What is compound interest?

“Compound interest is the 8th wonder of the world. He who understands it, earns it; he who doesn’t, pays it.” – Albert Einstein

Yes, Albert Einstein healthily respected the power of compound interest and, based on the quote above, maybe even revered it. I never met the guy, but I hear he was very smart and understood lots of complicated things. That said, compound interest isn’t complicated, it’s just hard to wrap your mind around.
Let’s start with the basics and work our way up. First, I’m sure you’ve participated in interest somehow whether that is the interest you pay on a loan or interest you’ve earned on an investment like a bond. Interest is essentially the price to borrow money. A borrower pays a lender interest for the privilege of borrowing that money.

Simple interest is the interest paid on the original loan amount over and over again. So if you lent someone $1,000 at 5% annual interest, they would pay you back $50/year every single year. Whoever named it simple really nailed it.

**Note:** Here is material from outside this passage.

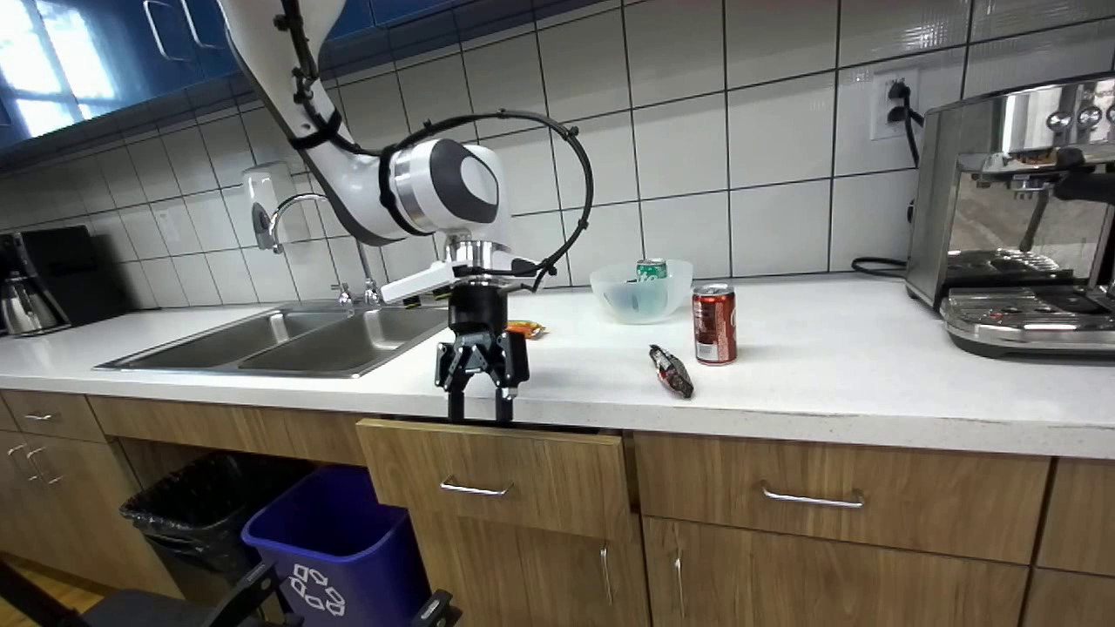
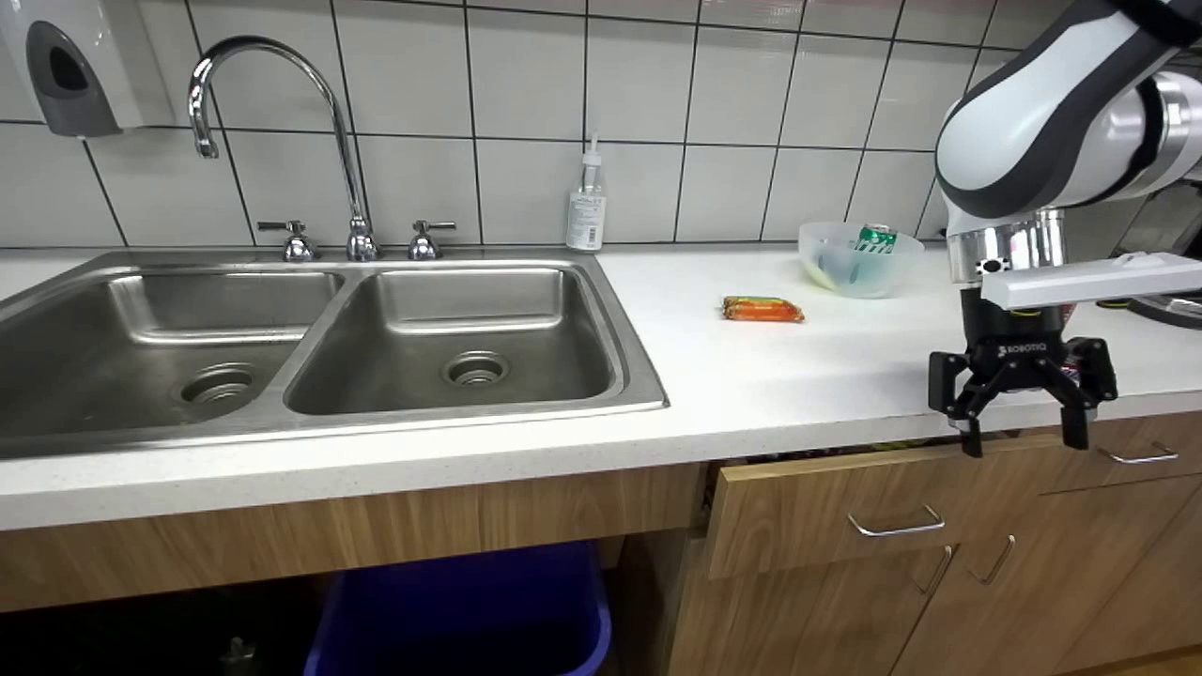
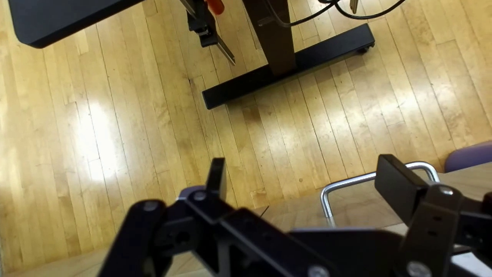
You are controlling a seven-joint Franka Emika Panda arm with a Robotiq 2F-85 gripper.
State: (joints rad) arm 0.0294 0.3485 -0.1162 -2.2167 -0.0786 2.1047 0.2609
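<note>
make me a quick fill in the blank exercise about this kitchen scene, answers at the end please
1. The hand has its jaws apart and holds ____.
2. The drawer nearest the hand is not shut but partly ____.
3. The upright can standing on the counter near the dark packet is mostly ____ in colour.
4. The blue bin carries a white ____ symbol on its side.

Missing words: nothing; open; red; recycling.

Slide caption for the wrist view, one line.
Open, empty gripper above wooden floor, partly hiding a metal handle, with a black stand's foot beyond.
</note>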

Compound interest, on the other hand, builds on itself or “compounds”. Imagine the same example above but the lender didn’t pay any interest back for a few years. The interest would be added back to the principle of the loan as such:

Year 1: $1,000 loan X 5% interest = $50 interest payment (not paid)
Year 2: $1,050 loan X 5% interest = $52.50 interest payment (not paid)
Year 3: $1102.50 loan X 5% interest = $55.13 interest payment (not paid)
Year 4: and so on…
It doesn’t seem like much in the first few years, but the interest payment is growing! That interest payment can get really big in a few years. Let’s take a look at my favorite compound interest parable; the invention of chess.
The story goes that the inventor of chess showed it the emperor of India. The emperor fell in love with the game and told the man to name his price for such an invention. The man responded simply saying he wanted a grain of rice on the first square then 2 on the second, 4 on the third, and for them to continue doubling until the board was filled.
The emperor scoffed at the foolish man for asking such a small reward and told the manager of his grain stores to start counting out the rice. He hadn’t heard back from the man in a day and sent for him. When the man arrived, the emperor asked what was taking so long and was met with the reality that they didn’t have anywhere near enough rice to fulfill the request and the request would have covered the entire area of India with over a meter of rice.
For perspective, I actually ran the number and on square 13, the man would hit one pound of rice. On square 19, it would already be 75 pounds. By square 24, it would have surpassed a ton. By square 43, he would have surpassed global rice production in 2019. On the final square of the board, the man would have nearly 1600 times the annual modern-day production of rice. Finally, because I’m a space nerd, the rice would have nearly been the mass of Jupiter’s smallest moon.
This same type of compound interest can occur in your portfolio, albeit on a smaller scale. It starts off slowly with seemingly meaningless dollar growth but once you get to further squares on the chessboard, that growth becomes significant. This is the same reason it is so hard to climb out of debt and people with money tend to make more of it.
This same principle is also why you often here the trope of “getting started early”. There is plenty of truth to it. Remember, the man had only 1 pound of rice at square 13 and 75 pounds by square 19. Every incremental square seems trivial in the grand scheme but the longer you invest, the more compound interest works in your favor.